Les députés nationaux élus des provinces du Nord-Kivu et de l’Ituri ont annoncé samedi 13 juin 2026 la suspension de leur participation aux travaux de l’Assemblée nationale pour protester contre le refus du bureau de la Chambre basse d’inscrire à l’ordre du jour un débat sur la situation sécuritaire dans l’Est de la République démocratique du Congo.
Réunis au sein d’un caucus de parlementaires issus des deux provinces, les élus dénoncent ce qu’ils considèrent comme un manque d’attention accordé à la détérioration de la situation sécuritaire dans leurs circonscriptions respectives, confrontées depuis plusieurs années aux violences des groupes armés.

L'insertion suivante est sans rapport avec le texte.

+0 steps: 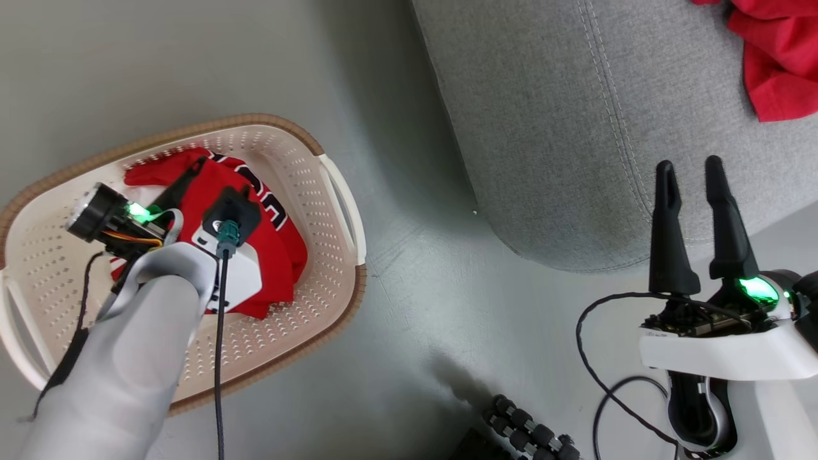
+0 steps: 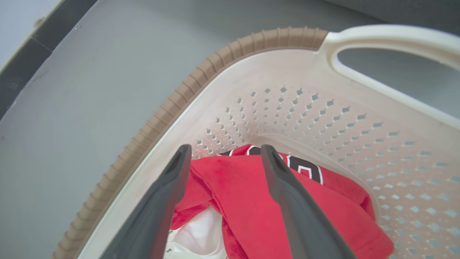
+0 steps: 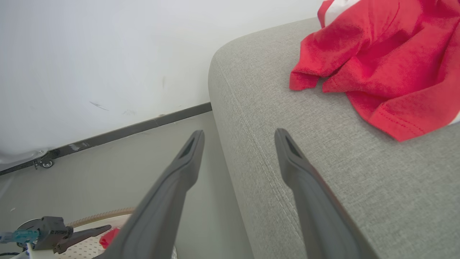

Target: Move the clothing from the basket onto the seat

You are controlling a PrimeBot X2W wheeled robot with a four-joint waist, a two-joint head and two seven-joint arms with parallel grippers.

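Red jersey (image 1: 284, 255) lies inside the basket (image 1: 307, 319), beneath the left gripper (image 2: 225, 149) (fingers spread wide, holding nothing). Beyond the basket, another garment (image 1: 776, 70) rests on the sofa seat (image 1: 543, 128), with the right gripper (image 1: 690, 166) alongside, likewise spread and empty.

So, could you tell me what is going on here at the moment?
The robot is moving red clothing from a basket on the floor to a sofa seat. Its left gripper reaches into the basket, open over a red jersey and not closed on it. One red garment already lies on the seat. The right gripper is open and empty beside the seat's edge.
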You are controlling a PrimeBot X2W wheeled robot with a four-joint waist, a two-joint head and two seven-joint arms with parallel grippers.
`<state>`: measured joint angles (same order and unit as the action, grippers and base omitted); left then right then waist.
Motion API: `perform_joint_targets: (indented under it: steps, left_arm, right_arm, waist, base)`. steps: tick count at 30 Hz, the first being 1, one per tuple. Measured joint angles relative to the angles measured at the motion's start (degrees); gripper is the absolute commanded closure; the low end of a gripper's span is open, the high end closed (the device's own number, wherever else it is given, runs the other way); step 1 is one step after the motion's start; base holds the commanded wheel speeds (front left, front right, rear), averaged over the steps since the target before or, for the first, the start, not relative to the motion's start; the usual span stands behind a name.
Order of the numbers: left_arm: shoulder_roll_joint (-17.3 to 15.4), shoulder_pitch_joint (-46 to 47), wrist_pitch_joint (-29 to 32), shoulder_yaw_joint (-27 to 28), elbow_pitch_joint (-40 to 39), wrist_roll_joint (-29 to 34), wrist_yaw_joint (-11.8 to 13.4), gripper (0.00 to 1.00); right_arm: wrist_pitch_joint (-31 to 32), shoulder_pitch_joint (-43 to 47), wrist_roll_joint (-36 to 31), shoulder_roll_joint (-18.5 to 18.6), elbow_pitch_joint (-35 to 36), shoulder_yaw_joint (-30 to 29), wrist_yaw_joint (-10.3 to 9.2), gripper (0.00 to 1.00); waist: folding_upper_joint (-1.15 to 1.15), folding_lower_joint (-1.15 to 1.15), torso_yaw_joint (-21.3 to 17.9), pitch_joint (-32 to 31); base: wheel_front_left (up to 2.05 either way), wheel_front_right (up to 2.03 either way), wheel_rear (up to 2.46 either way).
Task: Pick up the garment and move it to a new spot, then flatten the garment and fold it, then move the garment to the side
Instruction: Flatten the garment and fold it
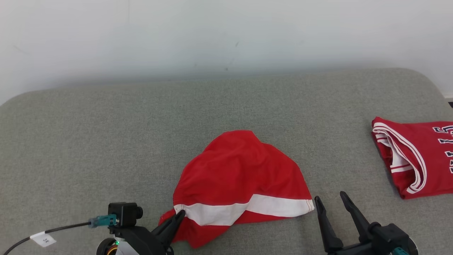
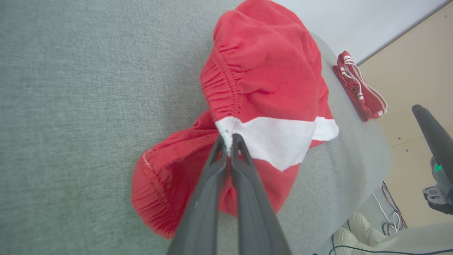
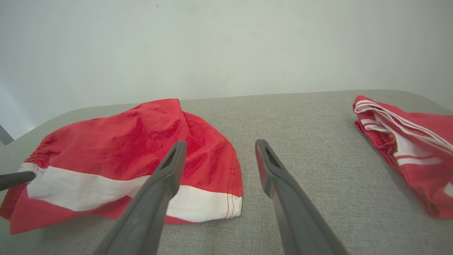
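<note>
**Red garment at the near edge, left jaws pinched on its white band**

Item 1. Garment (image 1: 240, 177): red shorts with a broad white band, lying crumpled in a rounded heap on the grey padded surface (image 1: 106, 141). It sits at the middle of the near edge, and its gathered waistband faces the surface's left end.

Item 2. Second red piece (image 1: 414, 156): a jersey with white trim and lettering, folded, at the right end of the surface and well apart from the shorts.

Item 3. Left gripper (image 1: 179, 214): reaches in low from the near left, its fingers slanted up toward the heap. The left wrist view shows the jaws closed together on the seam where the white band meets the waistband.

Item 4. Right gripper (image 1: 330, 197): stands at the near edge just right of the garment's white hem. Its fingers point toward the far edge and lie over bare surface. The jaws are spread wide with nothing between them.

Item 5. Cable with a white tag (image 1: 46, 240): runs from the left wrist toward the near left corner.
</note>
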<state>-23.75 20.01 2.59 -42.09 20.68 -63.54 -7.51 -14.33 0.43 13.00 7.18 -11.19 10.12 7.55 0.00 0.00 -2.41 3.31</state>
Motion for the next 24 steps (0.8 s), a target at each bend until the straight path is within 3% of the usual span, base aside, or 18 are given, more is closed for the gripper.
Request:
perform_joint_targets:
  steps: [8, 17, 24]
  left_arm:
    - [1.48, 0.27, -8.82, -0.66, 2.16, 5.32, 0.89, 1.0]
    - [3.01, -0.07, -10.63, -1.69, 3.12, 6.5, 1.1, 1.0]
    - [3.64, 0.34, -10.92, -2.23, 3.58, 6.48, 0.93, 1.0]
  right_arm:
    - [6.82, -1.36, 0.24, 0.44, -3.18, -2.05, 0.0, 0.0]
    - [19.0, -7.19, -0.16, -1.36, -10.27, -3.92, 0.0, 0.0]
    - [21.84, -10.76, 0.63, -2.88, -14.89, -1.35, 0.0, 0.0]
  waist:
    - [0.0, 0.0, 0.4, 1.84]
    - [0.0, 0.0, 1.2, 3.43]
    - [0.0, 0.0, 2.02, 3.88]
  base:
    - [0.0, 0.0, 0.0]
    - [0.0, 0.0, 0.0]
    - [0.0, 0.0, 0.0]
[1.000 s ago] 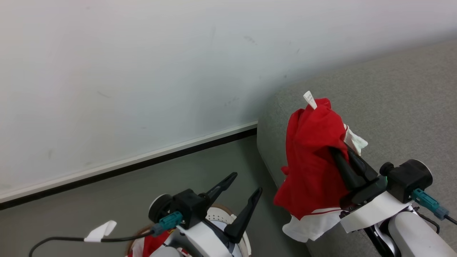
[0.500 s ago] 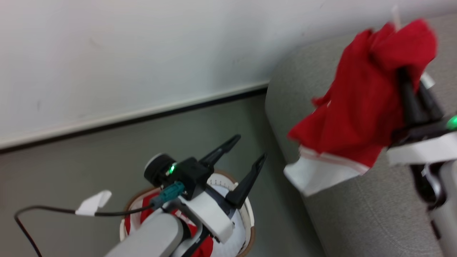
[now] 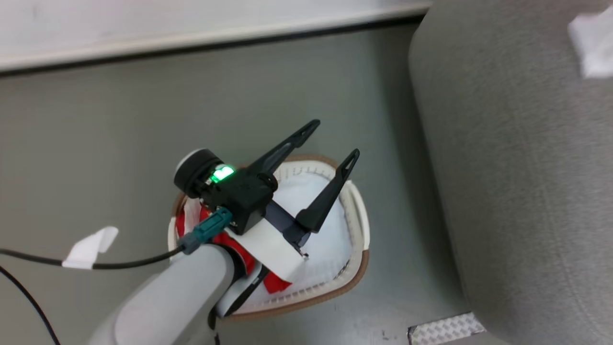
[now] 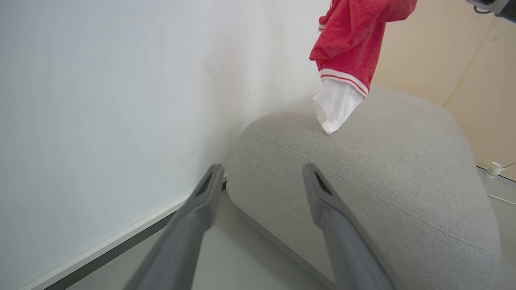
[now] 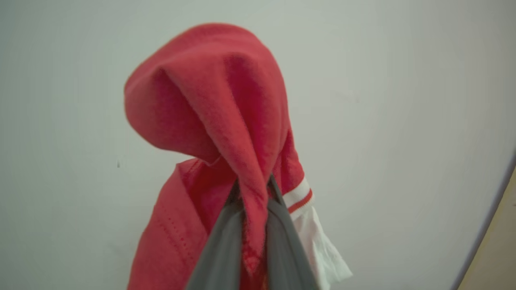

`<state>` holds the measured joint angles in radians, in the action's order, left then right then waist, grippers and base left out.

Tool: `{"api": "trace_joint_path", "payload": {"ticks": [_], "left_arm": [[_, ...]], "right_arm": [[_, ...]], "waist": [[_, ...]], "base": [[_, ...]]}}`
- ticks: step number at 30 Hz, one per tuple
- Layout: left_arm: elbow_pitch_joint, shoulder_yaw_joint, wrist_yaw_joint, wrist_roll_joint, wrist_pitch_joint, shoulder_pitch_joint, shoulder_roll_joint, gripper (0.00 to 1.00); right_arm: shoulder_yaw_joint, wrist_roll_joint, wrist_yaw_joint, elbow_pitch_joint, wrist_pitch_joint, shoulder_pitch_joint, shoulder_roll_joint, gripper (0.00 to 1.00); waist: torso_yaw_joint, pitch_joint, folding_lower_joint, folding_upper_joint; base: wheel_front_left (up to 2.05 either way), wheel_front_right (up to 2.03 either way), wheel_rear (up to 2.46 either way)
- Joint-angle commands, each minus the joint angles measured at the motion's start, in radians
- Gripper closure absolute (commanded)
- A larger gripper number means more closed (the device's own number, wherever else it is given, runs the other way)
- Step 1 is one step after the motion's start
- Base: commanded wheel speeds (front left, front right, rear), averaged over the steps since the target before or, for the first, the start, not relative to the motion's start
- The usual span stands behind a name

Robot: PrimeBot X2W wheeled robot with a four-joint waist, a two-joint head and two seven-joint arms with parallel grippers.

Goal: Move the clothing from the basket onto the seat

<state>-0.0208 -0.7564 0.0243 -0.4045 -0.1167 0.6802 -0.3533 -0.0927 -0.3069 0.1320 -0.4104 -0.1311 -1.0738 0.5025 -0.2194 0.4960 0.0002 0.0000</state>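
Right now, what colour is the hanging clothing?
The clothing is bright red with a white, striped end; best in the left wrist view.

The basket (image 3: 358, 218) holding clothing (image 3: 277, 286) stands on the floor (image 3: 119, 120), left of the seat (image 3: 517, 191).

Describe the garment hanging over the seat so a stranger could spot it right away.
Find the big grey seat beside the white wall. Above it a garment dangles from the shut right hand. It is bright red with a striped cuff and a white end, and hangs in the air, unlike the red cloth lying in the basket.
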Motion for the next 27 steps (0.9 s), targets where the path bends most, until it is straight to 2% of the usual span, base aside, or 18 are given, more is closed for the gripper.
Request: {"api": "trace_joint_path", "payload": {"ticks": [1, 5, 9, 14, 17, 18, 19, 20, 21, 24, 27], "left_arm": [[-0.012, 0.001, 0.0, 0.005, -0.005, 0.018, -0.009, 0.0], [-0.033, -0.002, -0.001, 0.013, 0.005, 0.036, -0.013, 0.0], [-0.043, 0.0, 0.01, 0.01, 0.006, 0.033, -0.006, 0.0], [-0.044, -0.008, 0.019, -0.001, 0.007, 0.007, -0.007, 0.0], [-0.046, -0.012, 0.025, -0.002, 0.012, -0.001, -0.008, 0.0], [-0.048, -0.012, 0.027, -0.004, 0.014, -0.007, -0.009, 0.0], [-0.05, -0.009, 0.032, -0.009, 0.015, -0.012, -0.01, 0.0], [-0.051, -0.006, 0.036, -0.012, 0.014, -0.014, -0.013, 0.0], [-0.052, -0.003, 0.038, -0.015, 0.015, -0.016, -0.018, 0.0], [-0.051, 0.005, 0.047, -0.024, 0.014, -0.027, -0.028, 0.0], [-0.046, 0.016, 0.055, -0.032, 0.003, -0.041, -0.03, 0.0]], "right_arm": [[-0.043, 0.014, -0.002, -0.031, 0.008, -0.052, 0.024, 1.0], [-0.143, 0.073, -0.002, -0.117, 0.018, -0.138, 0.066, 1.0], [-0.247, 0.154, -0.002, -0.238, 0.02, -0.132, 0.096, 1.0], [-0.472, 0.264, -0.002, -0.422, -0.013, -0.058, 0.054, 1.0], [-0.624, 0.362, -0.002, -0.491, -0.033, -0.024, 0.003, 1.0], [-0.666, 0.395, -0.002, -0.5, -0.042, -0.014, -0.018, 0.89], [-0.706, 0.428, -0.002, -0.505, -0.048, -0.011, -0.042, 0.6], [-0.74, 0.457, -0.002, -0.509, -0.049, -0.012, -0.066, 0.09], [-0.765, 0.49, -0.002, -0.507, -0.054, -0.014, -0.085, 0.0], [-0.824, 0.571, -0.002, -0.495, -0.075, -0.024, -0.146, 0.0], [-0.821, 0.637, -0.002, -0.505, -0.092, -0.01, -0.206, 0.0]], "waist": [[0.043, 0.078, -0.0002, 0.0], [0.065, 0.133, -0.0002, 0.0], [0.09, 0.167, -0.0002, 0.0], [0.111, 0.191, -0.0002, 0.0], [0.119, 0.191, -0.0002, 0.0], [0.121, 0.19, -0.0002, 0.0], [0.122, 0.188, -0.0002, 0.0], [0.122, 0.185, -0.0002, 0.0], [0.12, 0.181, -0.0002, 0.0], [0.111, 0.16, -0.0002, 0.0], [0.096, 0.125, -0.0002, 0.0]], "base": [[0.0, 0.0, 0.0], [0.0, 0.0, 0.0], [0.0, 0.0, 0.0], [0.0, 0.0, 0.0], [0.0, 0.0, 0.0], [0.0, 0.0, 0.0], [0.0, 0.0, 0.0], [0.0, 0.0, 0.0], [0.0, 0.0, 0.0], [0.0, 0.0, 0.0], [0.0, 0.0, 0.0]]}}
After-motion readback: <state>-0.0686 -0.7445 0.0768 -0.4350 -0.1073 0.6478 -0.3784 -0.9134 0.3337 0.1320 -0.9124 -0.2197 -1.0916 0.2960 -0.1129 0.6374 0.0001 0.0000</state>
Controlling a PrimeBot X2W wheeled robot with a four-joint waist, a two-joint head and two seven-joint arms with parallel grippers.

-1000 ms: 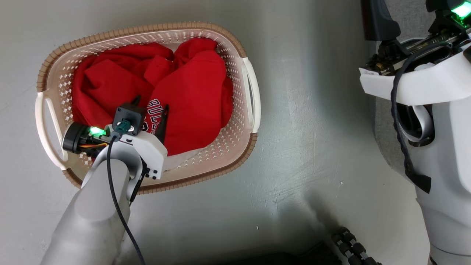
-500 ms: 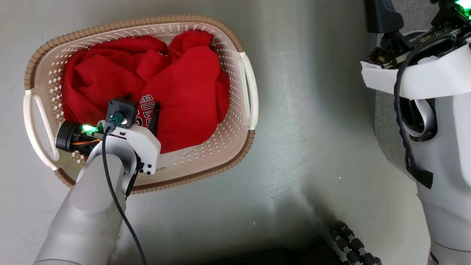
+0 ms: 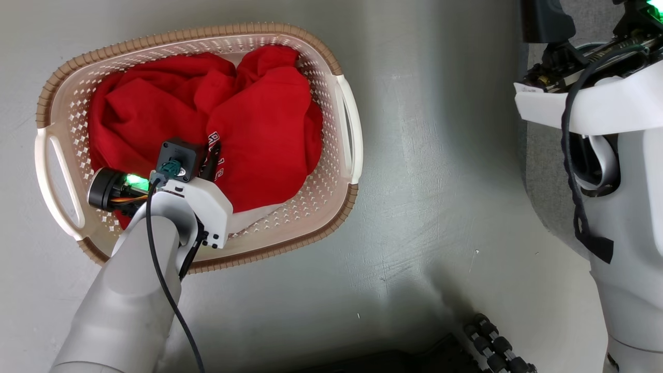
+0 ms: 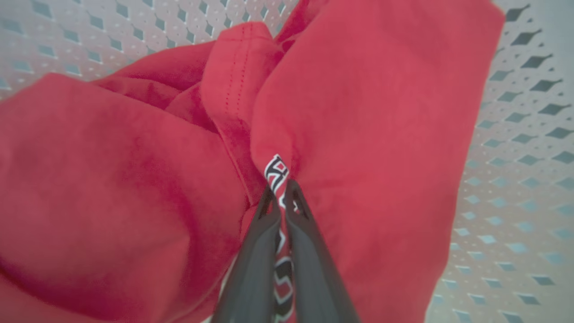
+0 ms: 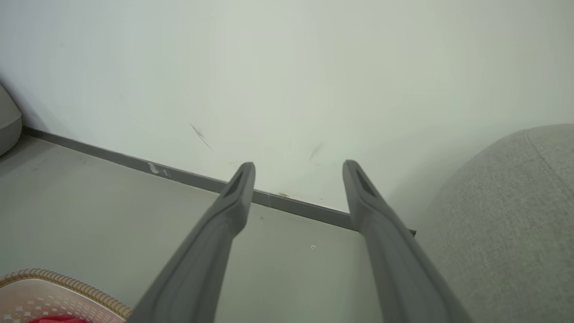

Prenant la parole au nom de ses collègues, le député national Daniel Furaha Uma, élu de Mahagi en Ituri, a exprimé leur mécontentement face à l’attitude de certains élus d’autres provinces.
« Nous sortons pour présenter notre indignation par rapport au comportement de certains collègues d’autres provinces qui ne mesurent pas la gravité de ce qui se passe à l’Est », a déclaré le parlementaire.
Selon les députés concernés, leur démarche vise à obtenir l’organisation d’un débat parlementaire consacré à l’évolution de la situation sécuritaire dans l’Est du pays, notamment dans les provinces du Nord-Kivu et de l’Ituri.
Les élus réclament également l’audition des ministres de l’Intérieur et de la Défense afin qu’ils s’expliquent sur les résultats de l’état de siège instauré depuis cinq ans dans les deux provinces, ainsi que sur la situation liée à l’AFC/M23 et aux récentes attaques attribuées aux terroristes des Forces démocratiques alliées (ADF).
Les parlementaires s’inquiètent particulièrement de l’insécurité persistante dans la région de Beni et de l’expansion des attaques des ADF vers certaines zones de la province voisine du Haut-Uele.
Des acteurs de la société civile et de l’opposition demandent la levée pure et simple de l’état de siège pour manque de résultats.